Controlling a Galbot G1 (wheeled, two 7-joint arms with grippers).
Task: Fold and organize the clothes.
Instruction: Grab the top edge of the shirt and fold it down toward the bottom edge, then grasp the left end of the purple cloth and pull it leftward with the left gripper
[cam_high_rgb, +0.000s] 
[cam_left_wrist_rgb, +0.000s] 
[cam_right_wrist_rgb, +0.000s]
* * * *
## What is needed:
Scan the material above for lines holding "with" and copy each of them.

## Result of the task:
Controlling a Galbot G1 (wheeled, two 7-joint arms with grippers).
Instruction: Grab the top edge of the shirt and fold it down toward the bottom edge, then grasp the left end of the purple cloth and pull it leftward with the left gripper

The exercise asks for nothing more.